** PROBLEM STATEMENT **
Skip every image and restate the data word for word.

[Start of section]

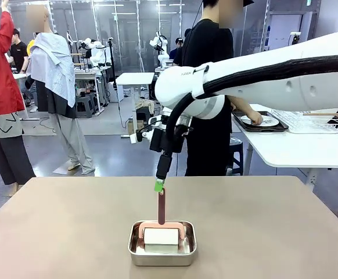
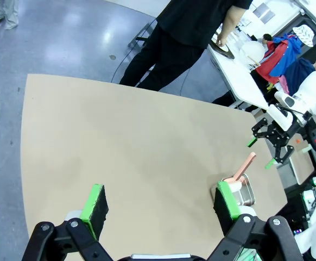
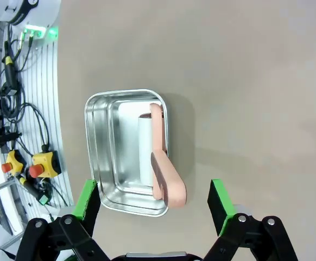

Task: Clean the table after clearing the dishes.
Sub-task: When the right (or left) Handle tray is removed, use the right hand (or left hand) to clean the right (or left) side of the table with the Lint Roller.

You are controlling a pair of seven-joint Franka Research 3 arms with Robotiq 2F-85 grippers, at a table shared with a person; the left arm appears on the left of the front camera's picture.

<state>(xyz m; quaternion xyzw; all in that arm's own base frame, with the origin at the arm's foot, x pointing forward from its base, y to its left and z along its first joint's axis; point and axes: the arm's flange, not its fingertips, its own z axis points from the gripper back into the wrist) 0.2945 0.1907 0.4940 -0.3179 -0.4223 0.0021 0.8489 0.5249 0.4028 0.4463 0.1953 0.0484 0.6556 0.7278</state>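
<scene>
- The right gripper (image 1: 159,186) hangs above the steel pan (image 1: 157,258) with its jaws spread wide. In the right wrist view its green pads (image 3: 90,197) stand on either side of the roller's pink handle (image 3: 166,182).
- The roller (image 1: 161,235) lies in the pan with its handle leaning up. Seen edge-on from the front, I can't tell whether a pad touches the handle's tip.
- The left gripper (image 2: 159,190) hovers over the bare table (image 1: 64,226), jaws likewise apart and holding nothing.
- A dark tray (image 1: 278,127) bearing a white plate (image 1: 268,121) sits on the white side table (image 1: 297,148), with a person's hand (image 1: 254,118) at it.
</scene>
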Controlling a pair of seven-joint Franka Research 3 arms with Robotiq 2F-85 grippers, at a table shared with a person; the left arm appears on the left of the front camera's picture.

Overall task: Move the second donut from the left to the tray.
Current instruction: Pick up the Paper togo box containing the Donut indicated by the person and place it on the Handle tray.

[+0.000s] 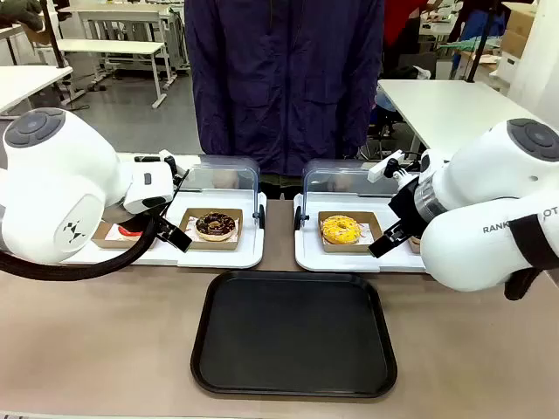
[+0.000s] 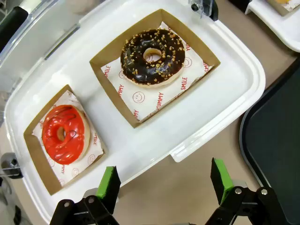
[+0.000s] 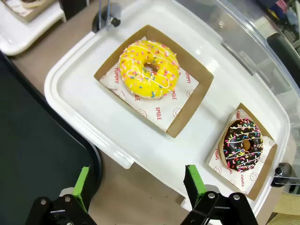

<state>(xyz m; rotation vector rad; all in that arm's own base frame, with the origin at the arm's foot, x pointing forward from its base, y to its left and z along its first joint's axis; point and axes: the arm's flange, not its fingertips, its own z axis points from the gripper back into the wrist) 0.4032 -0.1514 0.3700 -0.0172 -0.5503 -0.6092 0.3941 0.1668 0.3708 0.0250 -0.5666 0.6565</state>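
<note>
In the front view, the black tray (image 1: 294, 334) lies bare on the near middle of the table (image 1: 105, 349). Beyond it, two white trays stand side by side with their clear lids raised. The left white tray (image 1: 229, 256) holds the chocolate donut (image 1: 216, 225) in its cardboard dish (image 1: 215, 240), just behind the black tray's far left corner. The right white tray (image 1: 336, 258) holds a yellow donut (image 1: 341, 230). The left arm (image 1: 52, 196) reaches in over the left white tray and the right arm (image 1: 489, 218) over the right one. A person in a dark jacket (image 1: 284, 78) stands at the far side. In the left wrist view, the left gripper (image 2: 165, 180) hangs spread wide with nothing between its green pads, above the near rim of the white tray and the bare table. The chocolate donut sits in its dish ahead of the fingers, untouched and well apart from them. A red donut (image 2: 64, 133) lies in its own dish beside it on the same tray, and an edge of the black tray shows at the right. In the right wrist view, the right gripper (image 3: 138, 183) is likewise spread and holds nothing, over the rim of the other white tray. The yellow donut lies ahead of it, and a dark sprinkled donut (image 3: 242, 144) sits in a separate dish nearby.
</note>
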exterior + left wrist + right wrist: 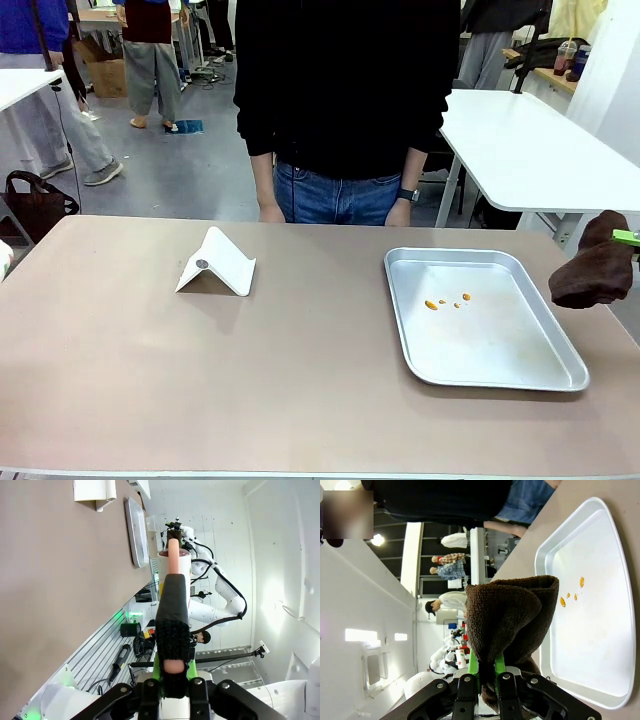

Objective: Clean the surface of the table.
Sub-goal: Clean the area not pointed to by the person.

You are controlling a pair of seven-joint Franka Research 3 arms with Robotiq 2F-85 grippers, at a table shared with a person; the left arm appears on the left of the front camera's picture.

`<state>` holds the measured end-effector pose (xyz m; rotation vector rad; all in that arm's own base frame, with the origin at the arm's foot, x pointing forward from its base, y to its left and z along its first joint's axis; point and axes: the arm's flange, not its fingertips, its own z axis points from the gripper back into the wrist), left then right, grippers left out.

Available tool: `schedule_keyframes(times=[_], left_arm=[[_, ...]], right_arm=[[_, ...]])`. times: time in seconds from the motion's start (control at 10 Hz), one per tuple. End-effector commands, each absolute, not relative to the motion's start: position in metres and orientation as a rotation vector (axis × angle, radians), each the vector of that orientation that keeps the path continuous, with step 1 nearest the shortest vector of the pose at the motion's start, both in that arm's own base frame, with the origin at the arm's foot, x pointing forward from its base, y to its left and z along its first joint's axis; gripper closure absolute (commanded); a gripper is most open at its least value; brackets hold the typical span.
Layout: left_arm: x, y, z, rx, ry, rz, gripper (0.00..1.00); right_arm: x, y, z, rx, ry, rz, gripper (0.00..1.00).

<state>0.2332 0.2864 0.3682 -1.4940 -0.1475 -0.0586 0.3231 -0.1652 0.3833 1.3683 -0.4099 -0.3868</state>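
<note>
Right gripper [486, 672] clamped on a brown towel [512, 615], held at the right edge of the table [150, 380]. Left gripper [174, 680] clamped on a long black-and-peach tool [172, 610]. Metal tray [560, 378] with orange crumbs [431, 304] lies near the same edge.

The table [300, 400] is bare along its near strip and over its left end, giving wide room for a pass from either side. A folded white stand [215, 264] left of middle and a metal tray [490, 345] filling most of the right side break the rest, with an open lane between them, while a person [340, 100] stands at the far edge, hands [270, 212] hanging by the rim. The right gripper [486, 670], clamped on a brown cloth [592, 272], hangs just off the right end beside the tray; the left gripper [172, 680], clamped on a black-wrapped stick [172, 610], sits beyond the table's edge.
</note>
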Motion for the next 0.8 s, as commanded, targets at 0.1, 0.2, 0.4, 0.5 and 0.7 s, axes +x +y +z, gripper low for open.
schedule_keyframes(times=[0.1, 0.2, 0.4, 0.5, 0.7], left_arm=[[0.231, 0.286, 0.374, -1.498, -0.143, -0.053, 0.8], [0.231, 0.286, 0.374, -1.498, -0.143, -0.053, 0.8], [0.231, 0.286, 0.374, -1.498, -0.143, -0.053, 0.8], [0.231, 0.286, 0.374, -1.498, -0.143, -0.053, 0.8], [0.231, 0.286, 0.374, -1.498, -0.143, -0.053, 0.8]], right_arm=[[0.321, -0.161, 0.394, 1.235, -0.368, -0.326, 0.86], [0.335, -0.148, 0.406, 1.131, -0.306, -0.27, 0.86], [0.365, -0.129, 0.418, 0.971, -0.245, -0.237, 0.86], [0.381, -0.119, 0.417, 0.903, -0.218, -0.218, 0.86], [0.413, -0.089, 0.402, 0.688, -0.23, -0.219, 0.86]])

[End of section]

** OUTPUT OF THE EXERCISE **
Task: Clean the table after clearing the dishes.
Sub-task: When the right (or left) Handle tray is removed, use the right hand (or left hand) to clean the right (or left) side of the table with the Lint Roller.

You are controlling a pair of seven-joint Franka Research 3 arms with Robotiq 2F-85 grippers, at a table shared with a person; the left arm appears on the left of the front camera's picture.

<state>(xyz m; quaternion xyzw; all in that arm's own base frame, with the origin at the arm's foot, x pointing forward from its base, y to its left and z along its first joint's axis; point and axes: the arm's flange, not its fingertips, its own z axis points from the gripper back into the wrist) 0.2945 0.1907 0.4940 -0.3179 -0.4223 0.0021 0.8489 0.5249 0.4028 0.4463 0.1953 0.0484 0.6556 0.7278</state>
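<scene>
- The right gripper (image 1: 159,186) hangs above the steel pan (image 1: 157,258) with its jaws spread wide. In the right wrist view its green pads (image 3: 90,197) stand on either side of the roller's pink handle (image 3: 166,182).
- The roller (image 1: 161,235) lies in the pan with its handle leaning up. Seen edge-on from the front, I can't tell whether a pad touches the handle's tip.
- The left gripper (image 2: 159,190) hovers over the bare table (image 1: 64,226), jaws likewise apart and holding nothing.
- A dark tray (image 1: 278,127) bearing a white plate (image 1: 268,121) sits on the white side table (image 1: 297,148), with a person's hand (image 1: 254,118) at it.
</scene>
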Controlling a pair of seven-joint Franka Research 3 arms with Robotiq 2F-85 grippers, at a table shared with a person; the left arm appears on the left of the front camera's picture.

Overall task: Move the second donut from the left to the tray.
Current instruction: Pick up the Paper togo box containing the Donut indicated by the person and place it on the Handle tray.

[+0.000s] 
[+0.000s] 
[+0.000s] 

<state>(xyz m; rotation vector rad; all in that arm's own base frame, with the origin at the arm's foot, x pointing forward from its base, y to its left and z along its first joint's axis; point and axes: the arm's flange, not its fingertips, its own z axis points from the gripper back into the wrist) 0.4032 -0.1514 0.3700 -0.0172 -0.5503 -0.6092 0.3941 0.1668 0.3708 0.0250 -0.5666 0.6565</state>
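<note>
In the front view, the black tray (image 1: 294, 334) lies bare on the near middle of the table (image 1: 105, 349). Beyond it, two white trays stand side by side with their clear lids raised. The left white tray (image 1: 229, 256) holds the chocolate donut (image 1: 216, 225) in its cardboard dish (image 1: 215, 240), just behind the black tray's far left corner. The right white tray (image 1: 336, 258) holds a yellow donut (image 1: 341, 230). The left arm (image 1: 52, 196) reaches in over the left white tray and the right arm (image 1: 489, 218) over the right one. A person in a dark jacket (image 1: 284, 78) stands at the far side. In the left wrist view, the left gripper (image 2: 165, 180) hangs spread wide with nothing between its green pads, above the near rim of the white tray and the bare table. The chocolate donut sits in its dish ahead of the fingers, untouched and well apart from them. A red donut (image 2: 64, 133) lies in its own dish beside it on the same tray, and an edge of the black tray shows at the right. In the right wrist view, the right gripper (image 3: 138, 183) is likewise spread and holds nothing, over the rim of the other white tray. The yellow donut lies ahead of it, and a dark sprinkled donut (image 3: 242, 144) sits in a separate dish nearby.
</note>
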exterior + left wrist + right wrist: 

Objective: Clean the surface of the table.
Sub-goal: Clean the area not pointed to by the person.

You are controlling a pair of seven-joint Franka Research 3 arms with Robotiq 2F-85 grippers, at a table shared with a person; the left arm appears on the left of the front camera's picture.

`<state>` holds the measured end-effector pose (xyz m; rotation vector rad; all in that arm's own base frame, with the origin at the arm's foot, x pointing forward from its base, y to its left and z along its first joint's axis; point and axes: the arm's flange, not its fingertips, its own z axis points from the gripper back into the wrist), left then right, grippers left out.

Available tool: `schedule_keyframes(times=[_], left_arm=[[_, ...]], right_arm=[[_, ...]])`. times: time in seconds from the motion's start (control at 10 Hz), one per tuple. End-effector commands, each absolute, not relative to the motion's start: position in metres and orientation as a rotation vector (axis × angle, radians), each the vector of that orientation that keeps the path continuous, with step 1 nearest the shortest vector of the pose at the motion's start, both in that arm's own base frame, with the origin at the arm's foot, x pointing forward from its base, y to its left and z along its first joint's axis; gripper closure absolute (commanded); a gripper is most open at its least value; brackets hold the typical span.
Layout: left_arm: x, y, z, rx, ry, rz, gripper (0.00..1.00); right_arm: x, y, z, rx, ry, rz, gripper (0.00..1.00).

<state>0.2332 0.2864 0.3682 -1.4940 -0.1475 -0.0586 0.3231 -0.1652 0.3833 1.3683 -0.4099 -0.3868</state>
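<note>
Right gripper [486, 672] clamped on a brown towel [512, 615], held at the right edge of the table [150, 380]. Left gripper [174, 680] clamped on a long black-and-peach tool [172, 610]. Metal tray [560, 378] with orange crumbs [431, 304] lies near the same edge.

The table [300, 400] is bare along its near strip and over its left end, giving wide room for a pass from either side. A folded white stand [215, 264] left of middle and a metal tray [490, 345] filling most of the right side break the rest, with an open lane between them, while a person [340, 100] stands at the far edge, hands [270, 212] hanging by the rim. The right gripper [486, 670], clamped on a brown cloth [592, 272], hangs just off the right end beside the tray; the left gripper [172, 680], clamped on a black-wrapped stick [172, 610], sits beyond the table's edge.
</note>
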Motion for the next 0.8 s, as commanded, targets at 0.1, 0.2, 0.4, 0.5 and 0.7 s, axes +x +y +z, gripper low for open.
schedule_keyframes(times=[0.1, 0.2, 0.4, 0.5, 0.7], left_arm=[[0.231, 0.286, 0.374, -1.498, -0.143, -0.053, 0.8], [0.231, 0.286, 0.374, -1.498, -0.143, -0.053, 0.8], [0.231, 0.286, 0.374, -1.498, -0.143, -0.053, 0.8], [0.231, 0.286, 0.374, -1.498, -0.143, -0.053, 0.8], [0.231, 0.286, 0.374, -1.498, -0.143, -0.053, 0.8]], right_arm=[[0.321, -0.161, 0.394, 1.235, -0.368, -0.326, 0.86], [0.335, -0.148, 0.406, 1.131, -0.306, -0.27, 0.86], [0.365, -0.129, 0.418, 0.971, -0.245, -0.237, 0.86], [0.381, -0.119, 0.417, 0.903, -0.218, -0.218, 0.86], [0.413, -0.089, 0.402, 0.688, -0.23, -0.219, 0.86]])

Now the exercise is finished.